Your instructions – Please repeat, from the entries that follow, the lines from the one containing "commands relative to" through the one containing "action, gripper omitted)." exactly, adding nothing.

Input data –
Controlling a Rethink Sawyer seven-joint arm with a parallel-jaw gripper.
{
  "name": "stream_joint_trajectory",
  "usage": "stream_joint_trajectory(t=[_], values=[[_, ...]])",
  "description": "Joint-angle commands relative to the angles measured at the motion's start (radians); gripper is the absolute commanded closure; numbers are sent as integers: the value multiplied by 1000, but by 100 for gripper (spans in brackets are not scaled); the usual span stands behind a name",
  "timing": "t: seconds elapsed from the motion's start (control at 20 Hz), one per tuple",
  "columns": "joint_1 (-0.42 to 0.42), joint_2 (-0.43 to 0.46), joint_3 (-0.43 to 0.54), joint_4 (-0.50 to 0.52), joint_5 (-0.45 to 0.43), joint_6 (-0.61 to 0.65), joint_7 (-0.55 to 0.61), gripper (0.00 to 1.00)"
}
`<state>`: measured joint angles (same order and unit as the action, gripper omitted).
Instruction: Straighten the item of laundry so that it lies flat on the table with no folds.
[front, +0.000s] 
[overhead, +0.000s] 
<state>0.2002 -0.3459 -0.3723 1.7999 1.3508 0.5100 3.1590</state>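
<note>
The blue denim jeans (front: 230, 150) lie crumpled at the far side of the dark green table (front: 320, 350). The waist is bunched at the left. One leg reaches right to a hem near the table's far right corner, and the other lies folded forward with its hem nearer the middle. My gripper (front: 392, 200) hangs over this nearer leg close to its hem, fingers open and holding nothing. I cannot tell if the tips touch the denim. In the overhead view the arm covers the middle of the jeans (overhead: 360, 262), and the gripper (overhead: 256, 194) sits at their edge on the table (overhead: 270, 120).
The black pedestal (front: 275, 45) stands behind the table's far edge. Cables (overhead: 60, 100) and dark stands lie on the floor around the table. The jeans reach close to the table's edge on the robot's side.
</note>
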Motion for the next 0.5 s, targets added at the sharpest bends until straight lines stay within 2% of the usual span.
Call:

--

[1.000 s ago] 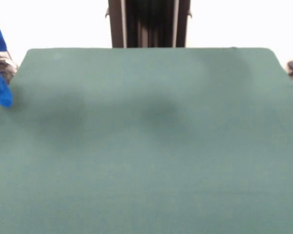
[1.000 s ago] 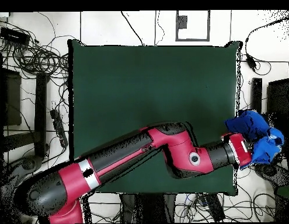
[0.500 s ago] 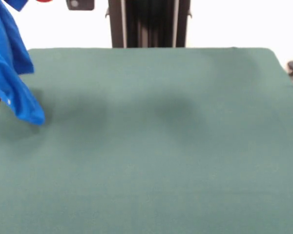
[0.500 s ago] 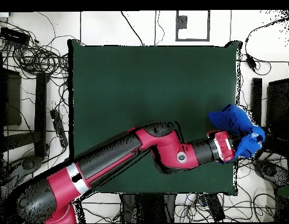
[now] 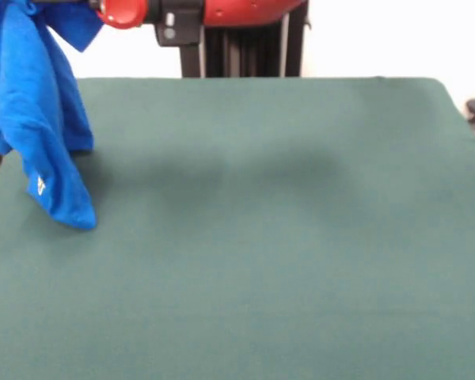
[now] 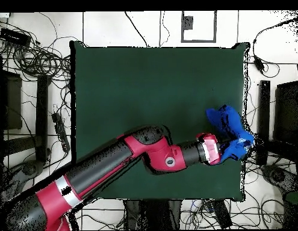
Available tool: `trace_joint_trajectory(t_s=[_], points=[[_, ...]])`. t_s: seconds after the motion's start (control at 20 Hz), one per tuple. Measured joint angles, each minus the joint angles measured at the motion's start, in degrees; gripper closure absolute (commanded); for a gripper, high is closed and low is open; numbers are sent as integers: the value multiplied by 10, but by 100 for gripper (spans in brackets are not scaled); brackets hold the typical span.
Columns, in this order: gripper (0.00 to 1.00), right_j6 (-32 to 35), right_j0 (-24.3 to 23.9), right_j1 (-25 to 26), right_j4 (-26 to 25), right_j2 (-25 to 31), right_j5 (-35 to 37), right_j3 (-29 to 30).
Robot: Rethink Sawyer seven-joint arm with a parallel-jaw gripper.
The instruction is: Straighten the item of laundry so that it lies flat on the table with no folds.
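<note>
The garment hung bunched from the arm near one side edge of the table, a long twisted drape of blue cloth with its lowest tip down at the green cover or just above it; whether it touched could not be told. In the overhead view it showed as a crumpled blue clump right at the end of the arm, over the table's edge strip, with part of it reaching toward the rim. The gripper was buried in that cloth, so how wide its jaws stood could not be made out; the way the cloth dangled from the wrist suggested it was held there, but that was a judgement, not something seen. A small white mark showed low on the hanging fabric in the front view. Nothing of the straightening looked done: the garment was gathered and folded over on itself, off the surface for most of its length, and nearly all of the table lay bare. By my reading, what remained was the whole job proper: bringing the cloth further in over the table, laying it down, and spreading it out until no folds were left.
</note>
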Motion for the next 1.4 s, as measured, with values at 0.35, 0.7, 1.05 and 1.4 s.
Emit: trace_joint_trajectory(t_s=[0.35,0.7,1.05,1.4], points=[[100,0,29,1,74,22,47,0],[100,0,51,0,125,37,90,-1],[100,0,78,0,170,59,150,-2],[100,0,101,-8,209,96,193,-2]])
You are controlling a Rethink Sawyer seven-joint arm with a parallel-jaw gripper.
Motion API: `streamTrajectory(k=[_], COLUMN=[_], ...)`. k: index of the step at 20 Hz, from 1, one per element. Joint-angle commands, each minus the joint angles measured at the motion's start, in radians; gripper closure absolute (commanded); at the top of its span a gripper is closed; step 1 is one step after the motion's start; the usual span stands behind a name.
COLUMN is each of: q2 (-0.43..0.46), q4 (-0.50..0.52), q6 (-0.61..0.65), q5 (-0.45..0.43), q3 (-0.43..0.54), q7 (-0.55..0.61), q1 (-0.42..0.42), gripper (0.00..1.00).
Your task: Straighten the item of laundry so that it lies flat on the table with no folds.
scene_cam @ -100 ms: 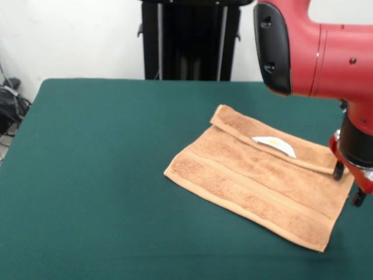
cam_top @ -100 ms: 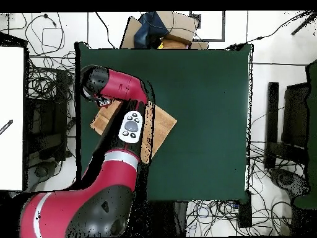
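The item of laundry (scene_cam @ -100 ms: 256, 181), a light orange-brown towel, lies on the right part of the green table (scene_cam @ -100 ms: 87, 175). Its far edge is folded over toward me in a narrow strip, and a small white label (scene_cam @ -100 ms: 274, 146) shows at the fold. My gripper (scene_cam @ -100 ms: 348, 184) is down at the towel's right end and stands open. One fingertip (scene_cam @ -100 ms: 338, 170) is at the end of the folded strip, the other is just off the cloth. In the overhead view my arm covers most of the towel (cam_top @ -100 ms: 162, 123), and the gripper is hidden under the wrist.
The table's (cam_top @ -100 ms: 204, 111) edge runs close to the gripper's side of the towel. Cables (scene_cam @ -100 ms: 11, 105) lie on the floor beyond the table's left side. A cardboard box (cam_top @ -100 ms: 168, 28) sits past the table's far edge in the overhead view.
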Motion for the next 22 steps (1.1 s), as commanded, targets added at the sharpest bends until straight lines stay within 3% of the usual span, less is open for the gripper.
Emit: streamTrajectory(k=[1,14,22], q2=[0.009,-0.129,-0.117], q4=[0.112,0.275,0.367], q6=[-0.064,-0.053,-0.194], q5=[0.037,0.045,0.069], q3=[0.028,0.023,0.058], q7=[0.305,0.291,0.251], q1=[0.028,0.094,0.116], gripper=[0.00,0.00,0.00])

Exercise answer –
  "description": "Joint-angle commands relative to the angles measured at the motion's start (radians); gripper is the absolute commanded closure; numbers are sent as integers: the value multiplied by 1000, but by 100 for gripper (spans in brackets are not scaled); the usual span stands behind a name",
  "timing": "t: seconds elapsed from the motion's start (control at 20 Hz), one per tuple",
  "columns": "joint_1 (-0.42 to 0.42), joint_2 (-0.43 to 0.46), joint_3 (-0.43 to 0.54), joint_4 (-0.50 to 0.52), joint_5 (-0.45 to 0.43), joint_6 (-0.61 to 0.65), joint_7 (-0.55 to 0.61), gripper (0.00 to 1.00)"
}
`<state>`: measured joint angles (same order and unit as the action, gripper omitted).

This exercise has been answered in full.